A Cagliari, però, difficile immaginarlo ancora tra i pali della Fiorentina: se Lafont recupererà dal problema alla caviglia, sarà di nuovo in campo. È la dura vita del numero dodici. Ma senz'altro, a questo punto, inutile forzare i tempi di recupero del francese.

FUTURO. Una partita, però, che può rappresentare uno spiraglio per il futuro. Farsi trovare pronto è una dote preziosa per un dodicesimo, per di più con la giusta esperienza a quasi 29 anni. Che possa allungarsi il suo periodo a Firenze, dopo il prestito secco che finirà a giugno?
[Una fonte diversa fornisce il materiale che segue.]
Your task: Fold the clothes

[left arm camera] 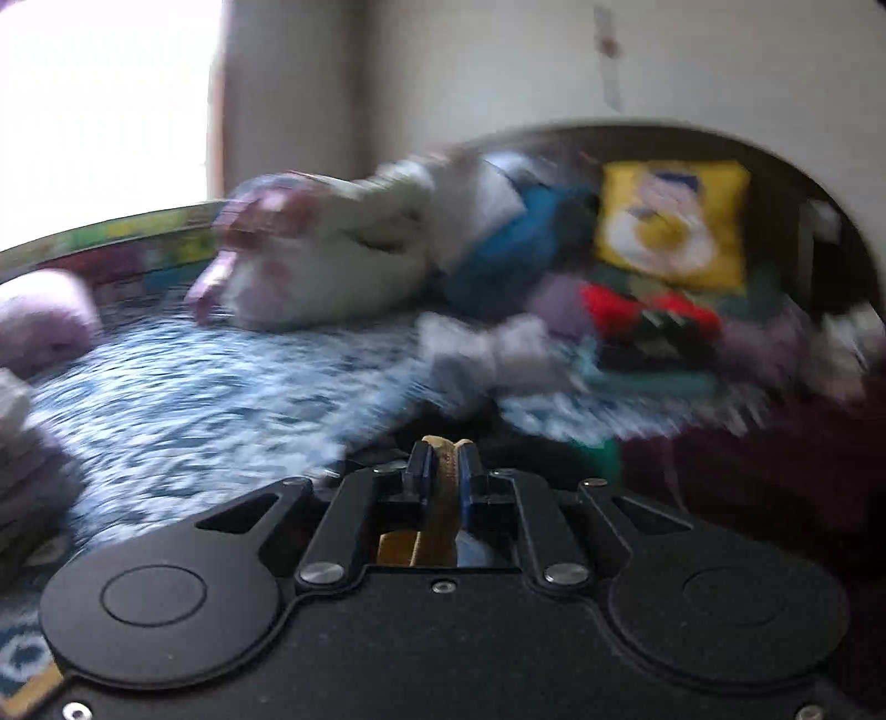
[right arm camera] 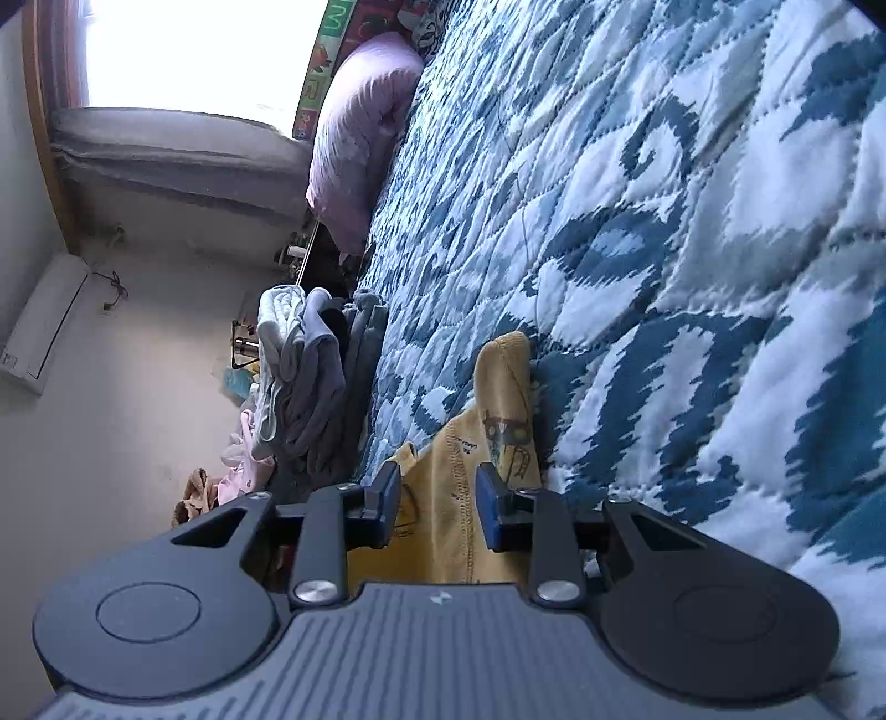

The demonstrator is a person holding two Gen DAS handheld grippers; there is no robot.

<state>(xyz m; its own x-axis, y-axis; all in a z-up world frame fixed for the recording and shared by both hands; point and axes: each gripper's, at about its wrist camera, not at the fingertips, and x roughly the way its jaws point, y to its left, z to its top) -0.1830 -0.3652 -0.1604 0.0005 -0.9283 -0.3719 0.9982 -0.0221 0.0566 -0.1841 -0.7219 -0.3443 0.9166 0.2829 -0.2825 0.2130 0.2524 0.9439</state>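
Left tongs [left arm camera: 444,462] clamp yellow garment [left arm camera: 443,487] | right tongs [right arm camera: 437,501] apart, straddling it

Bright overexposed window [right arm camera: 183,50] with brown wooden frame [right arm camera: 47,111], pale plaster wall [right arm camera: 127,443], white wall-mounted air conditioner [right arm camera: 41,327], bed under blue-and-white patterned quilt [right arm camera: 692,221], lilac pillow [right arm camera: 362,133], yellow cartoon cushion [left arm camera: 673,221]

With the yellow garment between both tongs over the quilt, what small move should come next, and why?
Probably close the right tongs on the yellow garment: their jaws stand apart around the cloth, while the left tongs already pinch it. With both ends held it could be spread on the blue-and-white quilt.
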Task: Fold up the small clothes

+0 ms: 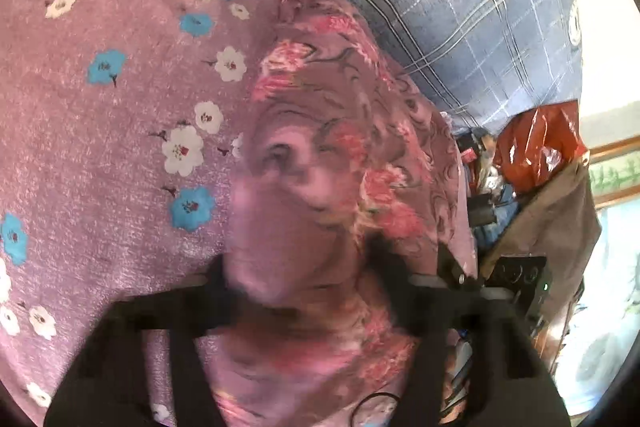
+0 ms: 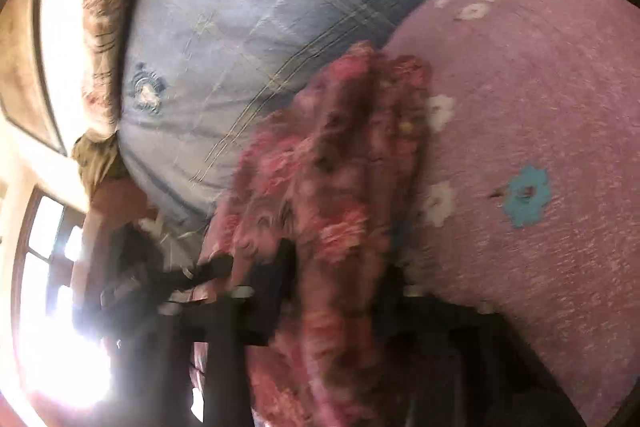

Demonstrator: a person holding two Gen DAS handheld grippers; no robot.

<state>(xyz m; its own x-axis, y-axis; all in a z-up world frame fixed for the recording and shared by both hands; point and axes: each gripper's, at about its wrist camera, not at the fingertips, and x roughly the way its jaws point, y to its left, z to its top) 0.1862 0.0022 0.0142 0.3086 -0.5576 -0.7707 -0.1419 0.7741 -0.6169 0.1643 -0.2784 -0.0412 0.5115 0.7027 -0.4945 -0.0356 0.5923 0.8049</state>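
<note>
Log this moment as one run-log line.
stage: folding | left claw: floral garment between its fingers | right claw: same garment bunched between its fingers | surface: purple flowered bedsheet | behind: blue plaid quilt

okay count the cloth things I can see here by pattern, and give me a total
Pink rose-print garment: 1
Mauve sheet with white and blue flowers: 1
Blue plaid quilt: 1
Total: 3
</note>
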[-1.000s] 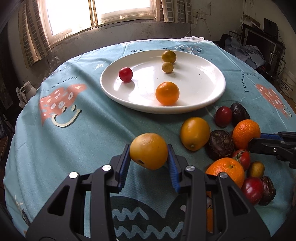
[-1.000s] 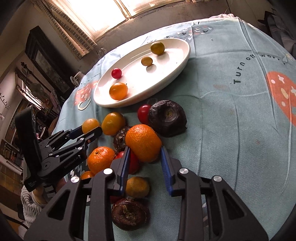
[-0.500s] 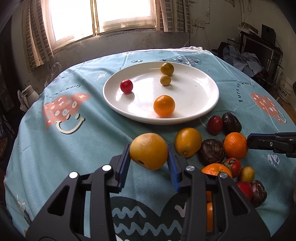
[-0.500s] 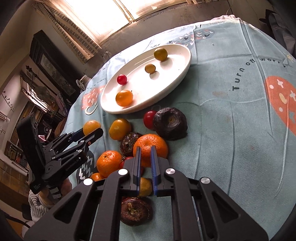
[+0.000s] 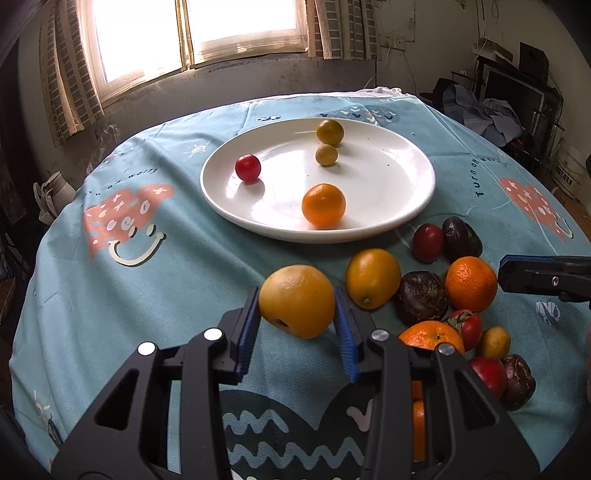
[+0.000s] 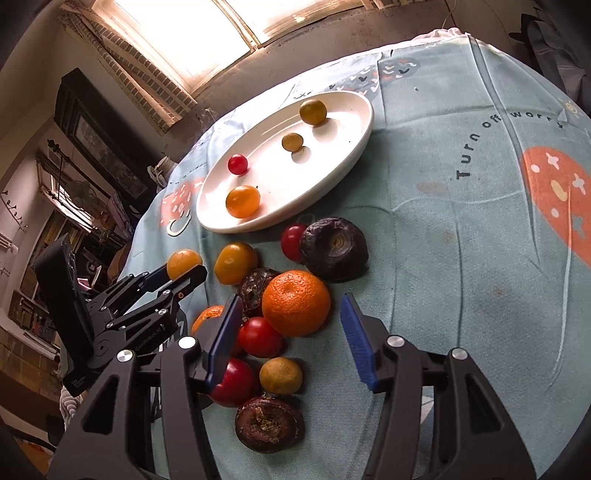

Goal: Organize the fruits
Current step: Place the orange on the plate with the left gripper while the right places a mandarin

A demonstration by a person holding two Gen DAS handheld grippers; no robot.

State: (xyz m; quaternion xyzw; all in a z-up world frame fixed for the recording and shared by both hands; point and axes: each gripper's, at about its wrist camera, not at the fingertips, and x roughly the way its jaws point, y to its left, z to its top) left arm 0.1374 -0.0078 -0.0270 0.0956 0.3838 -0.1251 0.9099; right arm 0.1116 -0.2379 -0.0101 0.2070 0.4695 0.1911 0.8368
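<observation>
**L gripper clamped on yellow-orange citrus; R jaws opening over fruit pile**

1. L gripper (image 5: 297,325): I read both blue pads pressed on the sides of a yellow-orange citrus (image 5: 296,301). Fruit is carried clear of the teal tablecloth (image 5: 122,295), short of the white plate (image 5: 406,206). In the R wrist view the same gripper (image 6: 184,267) shows at far left w/ the fruit (image 6: 181,263) at its tip.

2. R gripper (image 6: 291,336): jaws are opening. Pads stand apart on either side of a bumpy orange mandarin (image 6: 295,302); I see a gap on both sides, so no pad presses it. Mandarin sits on the cloth.

3. Plate contents, L wrist view: red cherry tomato (image 5: 248,168), orange citrus (image 5: 323,205) near the front rim, greenish-yellow citrus (image 5: 330,132) at the back, and a smaller yellowish fruit (image 5: 326,154) just in front of it.

4. Pile on cloth, beside the plate's near edge, R wrist view:
- yellow citrus (image 6: 235,263) at the pile's left end
- small red fruit (image 6: 292,242) touching a large dark purple-brown fruit (image 6: 334,249)
- second dark fruit (image 6: 256,290) against the mandarin's left side
- red tomato (image 6: 259,336) below the mandarin
- second mandarin (image 6: 207,318), partly behind the L pad of the R gripper
- small yellow citrus (image 6: 280,374), red fruit (image 6: 236,382), third dark fruit (image 6: 269,422) nearest the camera.

5. Bkgd: window (image 5: 199,33) w/ curtains beyond the table.
</observation>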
Chissà, Terracciano lo spera. Del resto, Dragowski ha fatto il percorso inverso andando a giocare in prestito ad Empoli, e difficilmente accetterà una nuova panchina per la prossima stagione in viola. Lo stesso polacco, tra l'altro, non sempre aveva risposto presente quando chiamato in causa per lo stop del portiere titolare.

Difficile riattaccare la spina all'improvviso, servono impegno e testa giusta per calarsi nella realtà di portiere di riserva. Dopo una vita tra Serie B e bassa Serie A, Terracciano sogna di stabilizzarsi a Firenze. Anche come 'chioccia' di Lafont.

La prima risposta, ieri, è stata ottima.